**Task requirements:**
A stretch of the entries below is to be set down exactly, running from the line with "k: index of" through the line with "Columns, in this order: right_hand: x", both included, and no other line.

*** Provided material ***

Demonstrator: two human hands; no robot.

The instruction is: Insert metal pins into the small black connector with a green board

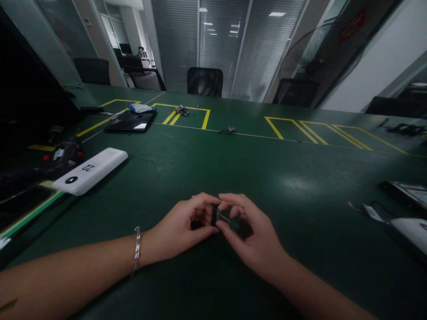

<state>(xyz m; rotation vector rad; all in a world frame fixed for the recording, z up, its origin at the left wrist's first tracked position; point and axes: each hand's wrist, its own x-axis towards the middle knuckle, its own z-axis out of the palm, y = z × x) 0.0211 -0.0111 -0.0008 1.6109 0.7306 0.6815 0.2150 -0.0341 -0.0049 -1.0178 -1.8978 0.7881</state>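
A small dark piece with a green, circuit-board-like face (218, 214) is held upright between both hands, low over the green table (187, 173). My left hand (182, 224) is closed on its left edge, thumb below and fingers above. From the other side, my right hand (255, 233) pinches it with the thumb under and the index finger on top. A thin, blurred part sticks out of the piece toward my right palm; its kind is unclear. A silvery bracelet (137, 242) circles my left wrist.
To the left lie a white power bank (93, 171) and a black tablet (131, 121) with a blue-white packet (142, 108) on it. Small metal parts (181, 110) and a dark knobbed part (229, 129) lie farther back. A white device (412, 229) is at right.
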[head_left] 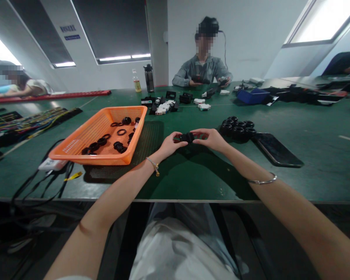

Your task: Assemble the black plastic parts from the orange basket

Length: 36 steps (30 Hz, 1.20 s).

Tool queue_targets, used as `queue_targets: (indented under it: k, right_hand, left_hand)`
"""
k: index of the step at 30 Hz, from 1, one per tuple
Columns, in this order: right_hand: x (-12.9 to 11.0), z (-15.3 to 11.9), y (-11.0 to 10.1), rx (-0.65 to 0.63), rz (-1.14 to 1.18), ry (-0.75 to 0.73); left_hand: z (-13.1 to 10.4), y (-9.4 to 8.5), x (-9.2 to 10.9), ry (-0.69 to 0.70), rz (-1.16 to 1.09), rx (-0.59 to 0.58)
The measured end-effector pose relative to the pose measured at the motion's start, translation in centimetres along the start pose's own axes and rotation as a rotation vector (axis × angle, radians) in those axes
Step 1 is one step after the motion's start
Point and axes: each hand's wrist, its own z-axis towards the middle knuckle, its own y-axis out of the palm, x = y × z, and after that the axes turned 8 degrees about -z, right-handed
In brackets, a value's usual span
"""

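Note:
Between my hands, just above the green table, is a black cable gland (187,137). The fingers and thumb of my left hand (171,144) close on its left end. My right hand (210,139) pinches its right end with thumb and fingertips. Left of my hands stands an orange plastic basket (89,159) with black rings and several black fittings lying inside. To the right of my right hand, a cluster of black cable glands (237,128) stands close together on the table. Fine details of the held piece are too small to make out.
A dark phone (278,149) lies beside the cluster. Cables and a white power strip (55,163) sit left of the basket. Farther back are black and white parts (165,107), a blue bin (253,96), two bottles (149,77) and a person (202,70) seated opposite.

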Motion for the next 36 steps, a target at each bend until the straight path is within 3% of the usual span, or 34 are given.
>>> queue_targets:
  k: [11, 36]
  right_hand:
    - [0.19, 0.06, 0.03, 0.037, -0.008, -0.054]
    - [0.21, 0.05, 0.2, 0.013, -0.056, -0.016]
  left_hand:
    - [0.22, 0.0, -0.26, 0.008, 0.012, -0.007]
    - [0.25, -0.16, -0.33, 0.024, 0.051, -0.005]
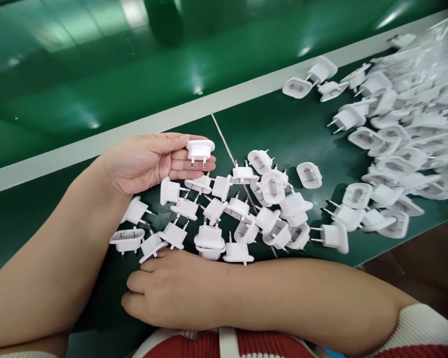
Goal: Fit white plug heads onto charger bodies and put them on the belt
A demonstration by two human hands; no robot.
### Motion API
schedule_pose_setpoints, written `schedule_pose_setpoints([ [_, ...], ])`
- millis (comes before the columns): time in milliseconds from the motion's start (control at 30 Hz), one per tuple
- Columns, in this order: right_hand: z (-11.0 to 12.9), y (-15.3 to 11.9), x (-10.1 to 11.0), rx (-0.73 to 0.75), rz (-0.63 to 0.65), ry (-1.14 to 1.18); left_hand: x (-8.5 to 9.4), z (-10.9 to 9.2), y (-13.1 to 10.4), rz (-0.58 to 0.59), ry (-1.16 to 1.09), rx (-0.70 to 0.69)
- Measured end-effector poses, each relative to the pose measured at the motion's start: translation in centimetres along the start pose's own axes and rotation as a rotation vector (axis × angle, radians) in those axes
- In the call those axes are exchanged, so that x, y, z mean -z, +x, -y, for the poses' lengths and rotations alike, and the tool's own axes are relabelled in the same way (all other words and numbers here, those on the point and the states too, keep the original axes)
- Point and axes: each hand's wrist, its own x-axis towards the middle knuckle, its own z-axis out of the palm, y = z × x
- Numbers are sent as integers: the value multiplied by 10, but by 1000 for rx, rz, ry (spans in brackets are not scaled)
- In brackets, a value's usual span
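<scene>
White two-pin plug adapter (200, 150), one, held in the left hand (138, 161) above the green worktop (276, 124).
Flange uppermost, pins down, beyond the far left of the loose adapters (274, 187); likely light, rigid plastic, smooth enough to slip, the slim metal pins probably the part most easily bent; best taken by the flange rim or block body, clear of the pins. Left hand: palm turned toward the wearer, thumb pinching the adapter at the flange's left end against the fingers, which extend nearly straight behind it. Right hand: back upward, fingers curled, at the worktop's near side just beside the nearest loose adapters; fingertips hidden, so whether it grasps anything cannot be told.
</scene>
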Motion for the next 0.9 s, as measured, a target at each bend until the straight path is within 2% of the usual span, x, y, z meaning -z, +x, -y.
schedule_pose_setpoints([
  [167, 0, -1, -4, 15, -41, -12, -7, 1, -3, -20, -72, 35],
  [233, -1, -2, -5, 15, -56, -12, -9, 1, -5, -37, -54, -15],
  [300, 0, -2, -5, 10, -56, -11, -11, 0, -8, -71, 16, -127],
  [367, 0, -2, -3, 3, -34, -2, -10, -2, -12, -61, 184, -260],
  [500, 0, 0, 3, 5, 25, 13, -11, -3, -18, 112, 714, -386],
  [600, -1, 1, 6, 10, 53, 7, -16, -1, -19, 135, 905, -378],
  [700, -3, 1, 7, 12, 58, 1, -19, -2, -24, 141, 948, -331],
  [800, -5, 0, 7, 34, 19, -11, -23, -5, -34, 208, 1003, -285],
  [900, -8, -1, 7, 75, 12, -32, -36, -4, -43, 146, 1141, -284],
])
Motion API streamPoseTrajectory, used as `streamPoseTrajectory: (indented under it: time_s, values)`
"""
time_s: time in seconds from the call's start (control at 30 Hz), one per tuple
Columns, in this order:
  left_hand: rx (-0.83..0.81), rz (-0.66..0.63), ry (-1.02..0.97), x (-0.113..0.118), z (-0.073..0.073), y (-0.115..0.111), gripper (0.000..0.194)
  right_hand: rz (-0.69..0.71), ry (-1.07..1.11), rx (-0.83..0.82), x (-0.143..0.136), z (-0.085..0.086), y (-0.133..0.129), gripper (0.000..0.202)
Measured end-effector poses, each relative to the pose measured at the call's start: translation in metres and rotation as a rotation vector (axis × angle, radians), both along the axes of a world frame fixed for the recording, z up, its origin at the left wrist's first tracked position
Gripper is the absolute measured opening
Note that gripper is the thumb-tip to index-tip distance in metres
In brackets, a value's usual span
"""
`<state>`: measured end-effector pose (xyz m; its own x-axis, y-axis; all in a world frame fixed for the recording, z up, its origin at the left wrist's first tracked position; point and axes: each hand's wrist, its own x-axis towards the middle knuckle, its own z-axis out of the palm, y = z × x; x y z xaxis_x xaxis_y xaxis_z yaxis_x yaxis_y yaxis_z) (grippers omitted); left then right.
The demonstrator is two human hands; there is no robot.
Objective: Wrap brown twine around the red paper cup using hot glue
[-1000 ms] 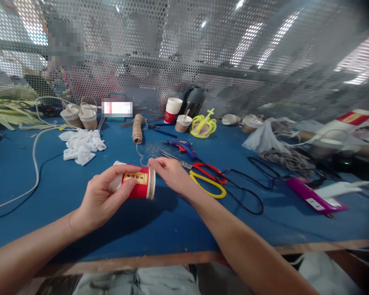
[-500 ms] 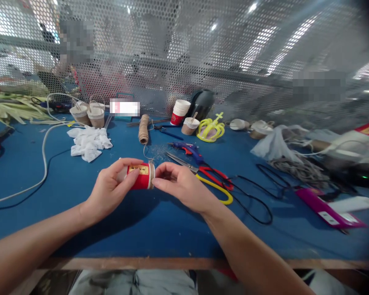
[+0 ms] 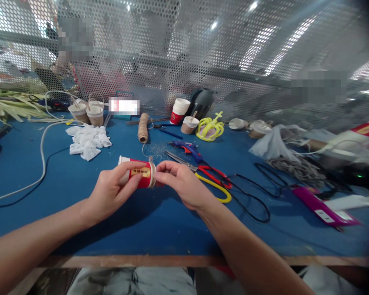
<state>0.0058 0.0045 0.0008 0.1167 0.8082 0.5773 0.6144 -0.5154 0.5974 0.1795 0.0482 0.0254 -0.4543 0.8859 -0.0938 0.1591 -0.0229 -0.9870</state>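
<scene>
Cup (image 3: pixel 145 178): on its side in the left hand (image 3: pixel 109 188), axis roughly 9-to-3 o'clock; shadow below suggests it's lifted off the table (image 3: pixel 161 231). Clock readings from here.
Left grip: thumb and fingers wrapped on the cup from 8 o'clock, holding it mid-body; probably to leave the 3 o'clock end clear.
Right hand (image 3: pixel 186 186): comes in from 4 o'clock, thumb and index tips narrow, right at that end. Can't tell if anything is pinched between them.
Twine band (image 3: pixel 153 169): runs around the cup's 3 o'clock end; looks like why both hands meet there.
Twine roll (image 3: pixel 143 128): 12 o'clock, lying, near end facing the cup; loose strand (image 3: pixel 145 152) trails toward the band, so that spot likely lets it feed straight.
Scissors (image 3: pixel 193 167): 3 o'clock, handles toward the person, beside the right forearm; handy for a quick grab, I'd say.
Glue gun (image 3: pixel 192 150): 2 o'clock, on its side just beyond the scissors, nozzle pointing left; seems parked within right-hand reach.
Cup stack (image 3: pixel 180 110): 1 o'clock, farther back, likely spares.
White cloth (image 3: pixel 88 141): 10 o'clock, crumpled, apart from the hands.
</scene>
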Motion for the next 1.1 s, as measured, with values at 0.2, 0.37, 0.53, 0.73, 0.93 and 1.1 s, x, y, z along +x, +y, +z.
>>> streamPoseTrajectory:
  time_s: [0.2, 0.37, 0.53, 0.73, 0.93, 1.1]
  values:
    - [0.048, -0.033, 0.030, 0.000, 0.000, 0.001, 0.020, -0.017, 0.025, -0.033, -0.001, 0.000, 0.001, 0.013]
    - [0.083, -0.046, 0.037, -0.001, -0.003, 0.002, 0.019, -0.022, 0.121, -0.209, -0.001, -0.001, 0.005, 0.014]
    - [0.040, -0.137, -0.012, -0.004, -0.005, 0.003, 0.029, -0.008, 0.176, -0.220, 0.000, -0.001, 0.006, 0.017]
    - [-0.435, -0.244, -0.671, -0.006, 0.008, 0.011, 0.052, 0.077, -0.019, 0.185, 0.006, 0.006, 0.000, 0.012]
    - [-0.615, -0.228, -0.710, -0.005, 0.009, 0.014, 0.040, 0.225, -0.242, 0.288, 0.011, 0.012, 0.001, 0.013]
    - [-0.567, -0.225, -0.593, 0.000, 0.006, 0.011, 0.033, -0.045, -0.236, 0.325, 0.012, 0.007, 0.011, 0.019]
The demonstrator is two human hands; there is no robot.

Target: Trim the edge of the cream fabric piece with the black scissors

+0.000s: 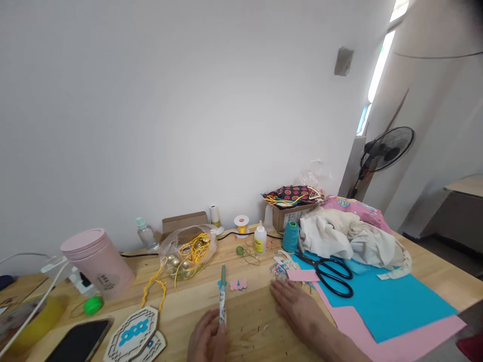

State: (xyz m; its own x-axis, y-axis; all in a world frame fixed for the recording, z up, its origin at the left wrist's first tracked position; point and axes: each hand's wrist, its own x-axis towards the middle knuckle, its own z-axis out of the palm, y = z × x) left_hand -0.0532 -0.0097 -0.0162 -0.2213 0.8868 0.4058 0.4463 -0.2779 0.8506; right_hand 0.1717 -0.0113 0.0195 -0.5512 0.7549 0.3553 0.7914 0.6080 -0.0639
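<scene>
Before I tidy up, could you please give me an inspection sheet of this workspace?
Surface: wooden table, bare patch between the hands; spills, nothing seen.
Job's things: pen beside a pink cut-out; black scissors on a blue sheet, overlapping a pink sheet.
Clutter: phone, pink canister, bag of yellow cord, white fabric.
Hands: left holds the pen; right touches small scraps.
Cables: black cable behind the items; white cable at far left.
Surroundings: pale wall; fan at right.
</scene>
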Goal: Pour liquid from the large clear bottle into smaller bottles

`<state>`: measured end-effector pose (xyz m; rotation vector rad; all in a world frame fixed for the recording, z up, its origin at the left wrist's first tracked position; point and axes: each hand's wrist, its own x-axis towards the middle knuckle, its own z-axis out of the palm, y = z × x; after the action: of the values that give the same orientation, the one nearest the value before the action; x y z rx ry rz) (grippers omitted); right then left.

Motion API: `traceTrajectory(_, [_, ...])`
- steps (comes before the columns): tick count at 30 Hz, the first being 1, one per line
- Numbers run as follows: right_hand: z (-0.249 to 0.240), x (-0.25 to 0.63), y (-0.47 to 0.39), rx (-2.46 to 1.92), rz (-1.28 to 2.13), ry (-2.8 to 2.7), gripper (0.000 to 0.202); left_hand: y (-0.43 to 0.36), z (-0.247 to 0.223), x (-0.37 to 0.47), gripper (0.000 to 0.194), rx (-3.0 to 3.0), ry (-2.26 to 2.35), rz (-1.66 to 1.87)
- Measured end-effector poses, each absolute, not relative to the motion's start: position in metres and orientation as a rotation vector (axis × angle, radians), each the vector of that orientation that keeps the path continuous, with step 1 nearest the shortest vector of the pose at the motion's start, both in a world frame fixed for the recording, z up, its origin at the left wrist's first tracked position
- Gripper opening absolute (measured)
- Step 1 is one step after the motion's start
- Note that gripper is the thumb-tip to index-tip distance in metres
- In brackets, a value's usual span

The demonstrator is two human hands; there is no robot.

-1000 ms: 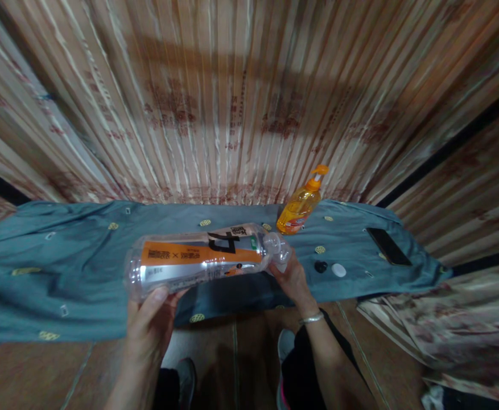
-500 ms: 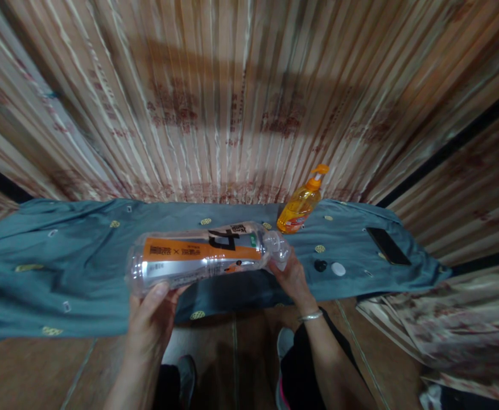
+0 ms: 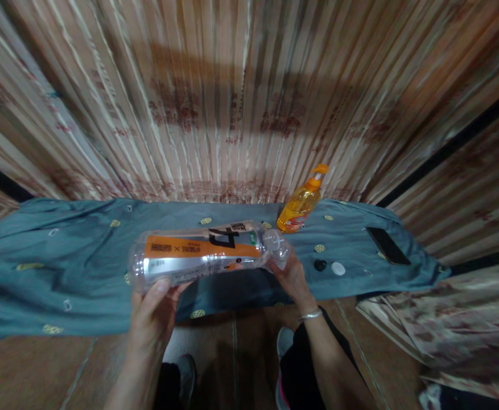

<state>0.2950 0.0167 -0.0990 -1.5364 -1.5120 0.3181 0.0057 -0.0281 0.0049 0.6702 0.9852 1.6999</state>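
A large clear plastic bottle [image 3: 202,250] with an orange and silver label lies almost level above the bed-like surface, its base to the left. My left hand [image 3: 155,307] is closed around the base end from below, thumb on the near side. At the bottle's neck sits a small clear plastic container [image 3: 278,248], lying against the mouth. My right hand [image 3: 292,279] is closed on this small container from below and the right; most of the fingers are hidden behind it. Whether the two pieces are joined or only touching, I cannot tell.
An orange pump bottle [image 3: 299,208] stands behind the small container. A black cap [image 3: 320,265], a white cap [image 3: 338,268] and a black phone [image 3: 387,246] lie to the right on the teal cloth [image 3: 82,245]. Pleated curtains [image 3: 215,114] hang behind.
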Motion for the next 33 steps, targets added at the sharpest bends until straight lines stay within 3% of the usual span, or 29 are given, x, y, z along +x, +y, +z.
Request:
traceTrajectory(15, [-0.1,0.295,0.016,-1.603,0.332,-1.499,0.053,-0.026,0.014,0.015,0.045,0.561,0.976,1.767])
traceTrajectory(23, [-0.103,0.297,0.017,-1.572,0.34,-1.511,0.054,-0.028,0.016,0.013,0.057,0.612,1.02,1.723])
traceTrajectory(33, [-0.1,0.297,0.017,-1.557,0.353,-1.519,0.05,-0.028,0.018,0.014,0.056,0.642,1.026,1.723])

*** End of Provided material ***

**Task response:**
k: index of the step at 30 Hz, from 1, one per tuple
Columns, in this order: right_hand: x (-12.9 to 11.0), z (-15.3 to 11.9), y (-11.0 to 10.1), rx (-0.65 to 0.63), rz (-1.14 to 1.18), ry (-0.75 to 0.73); left_hand: z (-13.1 to 10.4), y (-9.4 to 8.5), x (-9.2 to 10.9), ry (-0.69 to 0.70), rz (-1.16 to 1.09), rx (-0.59 to 0.58)

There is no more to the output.